Segment Start: INPUT DATA

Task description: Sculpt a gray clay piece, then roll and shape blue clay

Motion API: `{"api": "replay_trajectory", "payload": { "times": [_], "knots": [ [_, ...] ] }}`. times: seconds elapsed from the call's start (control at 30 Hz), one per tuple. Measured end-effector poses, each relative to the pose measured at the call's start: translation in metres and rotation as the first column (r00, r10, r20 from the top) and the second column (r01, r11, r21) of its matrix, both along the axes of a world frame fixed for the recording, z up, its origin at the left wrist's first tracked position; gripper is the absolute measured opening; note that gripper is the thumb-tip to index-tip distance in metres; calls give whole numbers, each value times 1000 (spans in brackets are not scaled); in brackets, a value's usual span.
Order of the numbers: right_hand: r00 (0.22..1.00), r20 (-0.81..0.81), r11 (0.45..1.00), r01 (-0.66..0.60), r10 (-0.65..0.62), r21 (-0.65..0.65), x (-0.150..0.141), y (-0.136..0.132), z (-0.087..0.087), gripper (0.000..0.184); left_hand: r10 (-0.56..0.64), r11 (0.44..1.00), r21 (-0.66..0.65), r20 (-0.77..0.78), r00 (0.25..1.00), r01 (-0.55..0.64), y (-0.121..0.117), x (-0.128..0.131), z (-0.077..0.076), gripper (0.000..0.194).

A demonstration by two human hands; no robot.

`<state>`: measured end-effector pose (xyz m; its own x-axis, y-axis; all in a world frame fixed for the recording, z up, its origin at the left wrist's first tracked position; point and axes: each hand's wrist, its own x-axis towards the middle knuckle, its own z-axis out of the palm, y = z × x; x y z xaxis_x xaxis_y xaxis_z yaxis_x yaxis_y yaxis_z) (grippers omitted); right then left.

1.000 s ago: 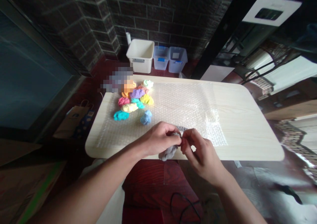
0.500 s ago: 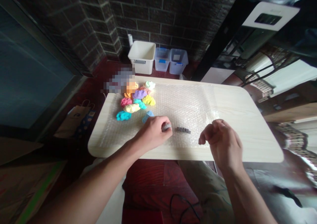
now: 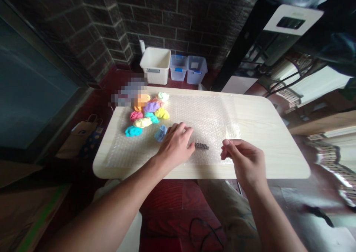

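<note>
My left hand (image 3: 178, 142) is palm down above the bubble wrap (image 3: 205, 114), its fingers apart and bent. Its thumb tip comes close to the near end of a small dark, knobbly strip (image 3: 202, 146); whether they touch I cannot tell. What lies under the palm is hidden. Just left of these fingers sits a greyish-blue lump of soft clay (image 3: 160, 133). My right hand (image 3: 244, 159) hovers by the wrap's right part, thumb and fingers pressed together; anything between them is too small to make out.
Several colourful clay lumps, among them a teal lump (image 3: 133, 131) and a purple lump (image 3: 151, 107), cluster on the left of the pale table (image 3: 267, 133). Beyond its far edge stand a white basket (image 3: 158, 77) and two clear bins (image 3: 197, 75).
My left hand has opened from a curled grip on a small grey piece, which no longer shows. My right hand has turned, bringing its thumb into view. The camera view has shifted slightly.
</note>
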<state>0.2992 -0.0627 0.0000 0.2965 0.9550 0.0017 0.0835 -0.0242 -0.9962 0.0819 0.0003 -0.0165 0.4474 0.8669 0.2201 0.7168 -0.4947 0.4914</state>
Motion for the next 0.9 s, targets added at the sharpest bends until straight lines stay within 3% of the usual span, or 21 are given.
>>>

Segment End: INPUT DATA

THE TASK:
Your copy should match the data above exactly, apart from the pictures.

YOUR RESPONSE:
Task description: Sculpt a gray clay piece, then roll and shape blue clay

Motion API: `{"api": "replay_trajectory", "payload": { "times": [_], "knots": [ [_, ...] ] }}`. times: seconds elapsed from the call's start (control at 30 Hz), one per tuple. Measured end-effector poses, each relative to the pose measured at the call's start: translation in metres and rotation as the first column (r00, r10, r20 from the top) and the second column (r01, r11, r21) of its matrix, both along the axes of a world frame fixed for the recording, z up, its origin at the left wrist's first tracked position; gripper is the absolute measured opening; note that gripper is the thumb-tip to index-tip distance in metres; calls give whole numbers, each value times 1000 (spans in brackets are not scaled); in brackets, a value's usual span.
Order of the numbers: right_hand: r00 (0.22..1.00), r20 (-0.81..0.81), r11 (0.45..1.00), r01 (-0.66..0.60), r10 (-0.65..0.62), r21 (-0.65..0.65), x (-0.150..0.141), y (-0.136..0.132), z (-0.087..0.087), gripper (0.000..0.184); left_hand: r10 (-0.56..0.64), r11 (0.44..1.00), r21 (-0.66..0.65), r20 (-0.77..0.78), r00 (0.25..1.00), r01 (-0.55..0.64), y (-0.121..0.117), x (-0.128..0.131), z (-0.077..0.076), gripper (0.000..0.194).

A demonstration by two human hands; no robot.

`<state>`: measured end-effector pose (xyz m; its own x-axis, y-axis; all in a world frame fixed for the recording, z up, its origin at the left wrist's first tracked position; point and axes: each hand's wrist, its own x-axis towards the middle knuckle, its own z-axis out of the palm, y = z × x; x y z xaxis_x xaxis_y xaxis_z yaxis_x yaxis_y yaxis_z) (grippers omitted); right then left.

1.000 s ago: 
0.500 s ago: 
now: 

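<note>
My left hand (image 3: 178, 142) is palm down above the bubble wrap (image 3: 205, 114), its fingers apart and bent. Its thumb tip comes close to the near end of a small dark, knobbly strip (image 3: 202, 146); whether they touch I cannot tell. What lies under the palm is hidden. Just left of these fingers sits a greyish-blue lump of soft clay (image 3: 160, 133). My right hand (image 3: 244, 159) hovers by the wrap's right part, thumb and fingers pressed together; anything between them is too small to make out.
Several colourful clay lumps, among them a teal lump (image 3: 133, 131) and a purple lump (image 3: 151, 107), cluster on the left of the pale table (image 3: 267, 133). Beyond its far edge stand a white basket (image 3: 158, 77) and two clear bins (image 3: 197, 75).
My left hand has opened from a curled grip on a small grey piece, which no longer shows. My right hand has turned, bringing its thumb into view. The camera view has shifted slightly.
</note>
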<state>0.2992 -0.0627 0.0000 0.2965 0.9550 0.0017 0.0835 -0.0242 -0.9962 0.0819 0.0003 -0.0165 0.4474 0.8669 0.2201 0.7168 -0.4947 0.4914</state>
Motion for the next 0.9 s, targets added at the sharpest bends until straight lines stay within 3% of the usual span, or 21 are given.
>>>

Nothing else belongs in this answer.